Ana SayfaBilimBüyük Kütleli Yıldızların Evrimi

Büyük Kütleli Yıldızların Evrimi

Büyük kütleli yıldızlar, gökadaların evriminde temel rol oynar. Yaşamlarının sonunda bunlar, dev gömleklerinin büyük bir bölümünü uzaya fırlatır, ardından patlayarak yok olur (süpernovalar). Bu patlama gökadaların kimyasal elementler açısından zenginleşmesinin kaynağını oluşturur ve bu zenginlik yıldızların oluşum sürecine yansır. Çok şiddetli ışımaları, bu yıldızlardan kaynaklanan güçlü rüzgarlar ve nihayet patlamaları, yıldızlar arası gazın durumunu, büyük ölçüde koşullandırır.

süpernova

Büyük kütleli yıldızların evrimi, kütlelerine göre artan ölçüde karmaşıklaşan ve zenginleşen bir senaryo uyarınca gelişir. Güneş’ten daha büyük kütleye sahip yıldızlar, yaşamları boyunca iç yapılarını derinden etkileyen birçok kararsızlık evresinden geçer. Maddenin kendi içinde sıcaklık ve yoğunluk arttıkça aşamalı olarak açığa çıkan birtakım nükleer enerji rezervleri vardır. Ancak büyük kütleli yıldızlar, çekirdeklerinde termonükleer sentez tepkimelerinin başlaması için gereken yüksek sıcaklıkları doğurabilir. Ama yozlaşmış bir plazma içinde, karbonun ve oksijenin yansıması, patlamaya yol açar: Yıldız, bir I tipi süpernova özellikleri göstererek yok olur. En büyük kütleli yıldızlarda, termonükleer evreler, demirin senteziyle doruk noktasına ulaşır. Bu yıldızlar, daha ağır atom çekirdeklerinin sentezinden enerji sağlayamaz. Bunların çekirdeği kendi üstüne çöker ve gömlekleri patlar. Bu yıldızlar, II tipi süpernovalar’dır ve kalıntıları çok yüksek yoğunlukta bir nötron yıldızı veya bir kar delik doğurur.

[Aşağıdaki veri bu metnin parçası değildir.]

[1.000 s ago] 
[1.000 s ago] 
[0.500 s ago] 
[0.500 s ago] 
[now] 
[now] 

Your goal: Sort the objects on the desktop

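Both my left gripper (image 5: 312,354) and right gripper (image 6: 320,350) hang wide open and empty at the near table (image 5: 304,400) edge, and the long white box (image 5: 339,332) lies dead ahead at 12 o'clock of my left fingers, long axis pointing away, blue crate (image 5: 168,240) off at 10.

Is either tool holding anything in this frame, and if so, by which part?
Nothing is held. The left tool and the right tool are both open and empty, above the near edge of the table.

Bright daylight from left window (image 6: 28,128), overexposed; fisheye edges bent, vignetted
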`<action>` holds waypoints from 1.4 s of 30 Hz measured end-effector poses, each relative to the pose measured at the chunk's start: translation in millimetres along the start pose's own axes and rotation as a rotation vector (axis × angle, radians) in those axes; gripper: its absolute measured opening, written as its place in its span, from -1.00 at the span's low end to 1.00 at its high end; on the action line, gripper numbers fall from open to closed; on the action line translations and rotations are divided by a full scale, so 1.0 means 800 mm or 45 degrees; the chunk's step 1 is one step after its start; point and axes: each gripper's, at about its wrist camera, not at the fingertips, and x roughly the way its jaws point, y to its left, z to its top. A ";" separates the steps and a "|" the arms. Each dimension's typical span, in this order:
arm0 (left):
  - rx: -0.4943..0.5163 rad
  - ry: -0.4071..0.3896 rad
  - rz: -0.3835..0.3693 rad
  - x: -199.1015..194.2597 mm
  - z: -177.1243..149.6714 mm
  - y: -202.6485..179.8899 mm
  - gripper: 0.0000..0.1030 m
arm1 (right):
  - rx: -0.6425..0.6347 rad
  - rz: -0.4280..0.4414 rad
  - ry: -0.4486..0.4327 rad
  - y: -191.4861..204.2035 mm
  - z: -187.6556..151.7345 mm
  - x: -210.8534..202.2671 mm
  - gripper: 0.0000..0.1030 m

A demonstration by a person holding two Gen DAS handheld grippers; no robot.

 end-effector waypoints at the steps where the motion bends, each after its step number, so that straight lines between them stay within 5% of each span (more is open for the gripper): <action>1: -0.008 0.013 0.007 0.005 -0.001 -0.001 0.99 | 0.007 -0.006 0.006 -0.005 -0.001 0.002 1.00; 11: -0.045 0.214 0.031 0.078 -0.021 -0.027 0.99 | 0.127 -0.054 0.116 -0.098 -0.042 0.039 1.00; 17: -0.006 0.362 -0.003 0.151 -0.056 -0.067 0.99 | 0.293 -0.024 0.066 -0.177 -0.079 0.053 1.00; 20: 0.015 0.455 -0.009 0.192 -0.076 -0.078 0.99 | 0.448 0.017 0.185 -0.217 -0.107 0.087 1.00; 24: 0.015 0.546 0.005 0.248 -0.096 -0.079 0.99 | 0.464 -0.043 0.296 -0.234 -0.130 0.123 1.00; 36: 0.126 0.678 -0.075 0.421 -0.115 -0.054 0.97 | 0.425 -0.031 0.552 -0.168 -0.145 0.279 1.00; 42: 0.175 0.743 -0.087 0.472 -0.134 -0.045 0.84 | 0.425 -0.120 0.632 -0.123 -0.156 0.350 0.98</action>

Büyük Kütleli Yıldızların Evrimi Nasıldır

Termonükleer Tırmanma

Büyük Kütleli Yıldızlar, kısa yaşamları sırasında çekirdek tepkimelerinin ve çekimin etkisiyle, gittikçe karmaşıklaşan elementler üretir.

Termonükleer

Yaşamları sırasında büyük kütleli yıldızlar gittikçe daha ağır elementlerin sentezi sağlar; her termonükleer kaynaşma çevrimi, yeni termonükleer kaynaşma evrelerine yakıt görevi yapan ürünler verir. Ancak bu zincirin sürmesi için sıcaklığın bir evreden diğerine önemli ölçüde artması gerekir. Sıcaklık artışını sağlayan kaynaşma tepkimeleri değildir, çünkü bunların açığa çıkardığı enerji, ışıma ve konveksiyonla, yıldızın yüzeyine iletilir. Ancak, yıldız çekirdeğinin çekim gücü yüzünden büzülmesi her zaman, seyreltik gömlekte bir genleşmeye yol açar; ayrıca hem ışıma sağlar, hem de yıldız çekirdeğinin sıcaklığını artırır. Bu büzülme, etkin termonükleer enerji kaynağı tükenmeye başlar başlamaz devreye girer. Büyük kütleli yıldızların tarihi boyunca, kaynaşma tepkimeleri ve termonükleer potanın ısınmasına yol açan çekimsel büzülme dönemleri birbirini izler.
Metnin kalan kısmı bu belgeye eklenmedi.